Benchmark
About 481 wordsAbout 2 min
2026-03-30
The benchmark/ package runs concurrent inference against DataMind and collects latency / throughput / accuracy metrics. It was written for the v0.1 legacy stack and still works as-is; v0.2 will grow an equivalent runner against the new datamind.agent.AgentLoop in a follow-up phase.
Tips
Smoke-testing functionality end-to-end for v0.2 is covered by the hello_<cap>.py scripts and pytest datamind/tests/. Use benchmark/ for measuring throughput and answer accuracy at scale.
Features
- Configurable concurrency (asyncio semaphore)
- Per-request session isolation (no memory cross-contamination)
- Real-time progress bar
- Latency stats (Avg / P50 / P90 / P95 / Max)
- Throughput (QPS)
- Optional
reference_answerpassthrough for answer evaluation
Question set format
JSONL, one JSON object per line:
{"question": "What is RAG?"}
{"question": "When was X born?", "reference_answer": "1982", "question_id": "q_001"}| Field | Type | Required | Notes |
|---|---|---|---|
question | string | yes | Prompt sent to the agent |
reference_answer | string | no | Ground truth for evaluation |
question_id | string | no | Tracking id |
Usage
# Basic (5 concurrent)
python -m benchmark.run --questions data/bench/2wiki.jsonl
# Custom concurrency
python -m benchmark.run --questions data/bench/2wiki.jsonl --concurrency 50
# Custom output file
python -m benchmark.run --questions data/bench/2wiki.jsonl --output results.json
# Switch profile (uses the v0.1 config — LLM_MODEL, RETRIEVER_MODE, …)
DATA_PROFILE=2wiki python -m benchmark.run --questions data/bench/2wiki.jsonlSwitch config via env (legacy variables)
RETRIEVER_MODE=multi_query python -m benchmark.run --questions data/bench/2wiki.jsonl
LLM_MODEL=gpt-4o python -m benchmark.run --questions data/bench/2wiki.jsonl
SIMILARITY_TOP_K=5 python -m benchmark.run --questions data/bench/2wiki.jsonlOutput
Terminal
[INFO] Loaded 1000 questions (360 with reference answers), concurrency: 50
Running 1000 queries (concurrency=50) ...

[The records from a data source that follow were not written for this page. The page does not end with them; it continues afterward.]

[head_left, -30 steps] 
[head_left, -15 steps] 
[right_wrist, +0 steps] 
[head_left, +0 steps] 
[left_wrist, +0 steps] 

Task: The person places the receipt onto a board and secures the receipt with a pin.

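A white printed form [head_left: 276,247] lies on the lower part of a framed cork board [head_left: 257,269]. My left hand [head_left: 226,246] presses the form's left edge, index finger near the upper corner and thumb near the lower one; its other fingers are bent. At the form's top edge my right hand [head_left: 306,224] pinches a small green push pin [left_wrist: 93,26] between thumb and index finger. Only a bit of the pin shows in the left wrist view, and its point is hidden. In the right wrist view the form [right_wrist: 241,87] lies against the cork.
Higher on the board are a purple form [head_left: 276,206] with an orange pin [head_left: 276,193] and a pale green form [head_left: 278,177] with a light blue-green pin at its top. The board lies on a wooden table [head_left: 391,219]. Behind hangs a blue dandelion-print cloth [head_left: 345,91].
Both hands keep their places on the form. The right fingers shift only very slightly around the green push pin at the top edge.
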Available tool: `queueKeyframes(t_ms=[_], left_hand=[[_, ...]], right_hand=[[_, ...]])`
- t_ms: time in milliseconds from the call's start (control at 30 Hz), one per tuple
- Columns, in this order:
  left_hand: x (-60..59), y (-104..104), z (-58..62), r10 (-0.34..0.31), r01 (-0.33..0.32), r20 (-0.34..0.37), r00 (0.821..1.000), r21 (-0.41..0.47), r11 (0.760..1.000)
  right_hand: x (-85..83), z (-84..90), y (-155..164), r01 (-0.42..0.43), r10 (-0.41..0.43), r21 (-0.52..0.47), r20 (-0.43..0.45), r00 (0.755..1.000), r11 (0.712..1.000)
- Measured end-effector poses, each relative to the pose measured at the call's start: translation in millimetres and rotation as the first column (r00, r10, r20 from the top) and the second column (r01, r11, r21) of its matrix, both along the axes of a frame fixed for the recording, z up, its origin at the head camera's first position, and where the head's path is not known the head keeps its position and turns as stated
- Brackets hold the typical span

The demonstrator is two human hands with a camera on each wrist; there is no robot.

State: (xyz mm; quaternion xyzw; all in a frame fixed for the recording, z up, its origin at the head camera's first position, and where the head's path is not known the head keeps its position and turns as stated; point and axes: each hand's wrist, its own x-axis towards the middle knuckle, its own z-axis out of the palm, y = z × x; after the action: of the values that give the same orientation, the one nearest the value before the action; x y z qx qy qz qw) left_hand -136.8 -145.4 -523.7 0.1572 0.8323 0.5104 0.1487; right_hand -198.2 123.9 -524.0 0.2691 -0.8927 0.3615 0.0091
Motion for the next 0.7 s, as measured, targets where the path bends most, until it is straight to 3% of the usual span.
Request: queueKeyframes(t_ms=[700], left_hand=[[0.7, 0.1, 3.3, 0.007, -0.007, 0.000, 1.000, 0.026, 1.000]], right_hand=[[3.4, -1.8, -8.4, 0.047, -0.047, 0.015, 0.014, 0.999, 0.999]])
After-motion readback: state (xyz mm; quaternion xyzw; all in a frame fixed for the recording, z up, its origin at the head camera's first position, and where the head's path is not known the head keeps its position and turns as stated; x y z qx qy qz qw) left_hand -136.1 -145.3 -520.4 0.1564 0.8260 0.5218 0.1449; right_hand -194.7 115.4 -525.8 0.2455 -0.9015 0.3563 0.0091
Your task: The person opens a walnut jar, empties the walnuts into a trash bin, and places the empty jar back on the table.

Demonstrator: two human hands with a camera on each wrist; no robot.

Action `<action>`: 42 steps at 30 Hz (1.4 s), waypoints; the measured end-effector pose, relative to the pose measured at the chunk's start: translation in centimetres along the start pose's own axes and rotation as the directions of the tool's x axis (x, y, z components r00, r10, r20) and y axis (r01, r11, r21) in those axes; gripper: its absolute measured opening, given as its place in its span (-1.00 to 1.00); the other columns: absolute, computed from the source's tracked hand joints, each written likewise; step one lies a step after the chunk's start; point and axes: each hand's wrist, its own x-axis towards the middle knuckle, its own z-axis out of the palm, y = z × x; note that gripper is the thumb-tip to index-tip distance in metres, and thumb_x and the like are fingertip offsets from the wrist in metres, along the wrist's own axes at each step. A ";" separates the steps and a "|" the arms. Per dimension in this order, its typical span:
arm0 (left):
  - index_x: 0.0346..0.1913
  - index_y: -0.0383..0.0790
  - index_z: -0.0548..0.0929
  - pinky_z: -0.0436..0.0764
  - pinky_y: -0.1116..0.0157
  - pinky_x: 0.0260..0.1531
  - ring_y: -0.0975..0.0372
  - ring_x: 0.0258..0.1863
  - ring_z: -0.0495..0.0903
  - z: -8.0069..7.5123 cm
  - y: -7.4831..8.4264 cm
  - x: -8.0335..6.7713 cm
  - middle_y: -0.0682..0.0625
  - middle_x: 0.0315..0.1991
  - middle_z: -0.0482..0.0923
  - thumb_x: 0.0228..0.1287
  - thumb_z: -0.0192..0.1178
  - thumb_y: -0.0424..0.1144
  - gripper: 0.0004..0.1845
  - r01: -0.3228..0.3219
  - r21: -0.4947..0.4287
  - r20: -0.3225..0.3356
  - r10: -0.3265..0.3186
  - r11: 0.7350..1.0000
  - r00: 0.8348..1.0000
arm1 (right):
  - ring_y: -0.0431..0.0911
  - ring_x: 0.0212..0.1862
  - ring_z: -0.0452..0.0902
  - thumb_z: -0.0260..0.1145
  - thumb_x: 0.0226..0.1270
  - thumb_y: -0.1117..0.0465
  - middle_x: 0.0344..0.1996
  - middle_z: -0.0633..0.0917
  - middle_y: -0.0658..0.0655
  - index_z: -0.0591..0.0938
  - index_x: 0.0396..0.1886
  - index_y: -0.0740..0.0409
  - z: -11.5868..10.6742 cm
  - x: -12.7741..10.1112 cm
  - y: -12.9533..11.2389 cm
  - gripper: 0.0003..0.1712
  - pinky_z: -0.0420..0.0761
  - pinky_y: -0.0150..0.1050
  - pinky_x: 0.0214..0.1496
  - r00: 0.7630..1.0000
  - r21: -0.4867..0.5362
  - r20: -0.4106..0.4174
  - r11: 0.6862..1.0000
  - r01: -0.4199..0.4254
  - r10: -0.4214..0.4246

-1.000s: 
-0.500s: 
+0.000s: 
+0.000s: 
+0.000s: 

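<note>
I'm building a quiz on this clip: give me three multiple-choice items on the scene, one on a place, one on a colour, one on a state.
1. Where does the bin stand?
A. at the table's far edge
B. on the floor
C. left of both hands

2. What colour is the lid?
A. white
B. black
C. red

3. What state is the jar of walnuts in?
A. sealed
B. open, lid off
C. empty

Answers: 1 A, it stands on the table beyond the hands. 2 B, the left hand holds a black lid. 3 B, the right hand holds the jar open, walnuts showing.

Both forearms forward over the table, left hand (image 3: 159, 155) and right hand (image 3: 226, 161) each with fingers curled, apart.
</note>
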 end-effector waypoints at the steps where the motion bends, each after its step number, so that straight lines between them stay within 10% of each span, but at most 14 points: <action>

[████████████████████████████████████████] 1000/1000 (100.0%)
==================================================
Benchmark Results
==================================================
Total queries: 1000
Concurrency: 50
Errors: 0
Wall time: 168.090s
--------------------------------------------------
Avg latency: 8.095s
P50 latency: 7.036s
P95 latency: 15.612s
Throughput: 5.95 QPS
==================================================JSON record
{
"index": 0,
"question": "Where does X's wife work at?",
"answer": "According to the information...",
"error": null,
"latency_s": 5.632,
"reference_answer": "Sunday Times",
"question_id": "9d054e98..."
}Public RAG datasets
Recommended source: A-RAG Benchmark
| Dataset | Chunks | Questions | Notes |
|---|---|---|---|
2wikimultihop | 658 | 1,000 | Multi-hop reasoning |
hotpotqa | 1,311 | 1,000 | Multi-hop reasoning |
musique | 1,354 | 1,000 | 2–4 hop reasoning |
medical | 225 | 2,062 | Medical domain |
novel | 1,117 | 2,010 | Long-form literature |
See Data Format to convert those into DataMind's chunks/*.jsonl.
Reference results
2WikiMultiHop dataset, 658 chunks, gpt-4o (v0.1 stack):
| Concurrency | Questions | Errors | Wall | Avg | P50 | P95 | Throughput |
|---|---|---|---|---|---|---|---|
| 3 | 20 | 0 | 56.1s | 6.32s | 4.75s | 32.99s | 0.36 QPS |
| 30 | 20 | 0 | 16.1s | 7.33s | 7.28s | 16.12s | 1.24 QPS |
| 50 | 1000 | 0 | 168.1s | 8.10s | 7.04s | 15.61s | 5.95 QPS |
Accuracy (reference answer contained in response): 36.0%. 2WikiMultiHop is multi-hop — raise accuracy by RETRIEVER_MODE=multi_query or higher SIMILARITY_TOP_K.
Roadmap
A v0.2-native benchmark that calls AgentLoop.run_turn / /api/chat directly (with real tool_use accounting) is planned. It will share the same JSONL question schema and output format so result files remain interchangeable.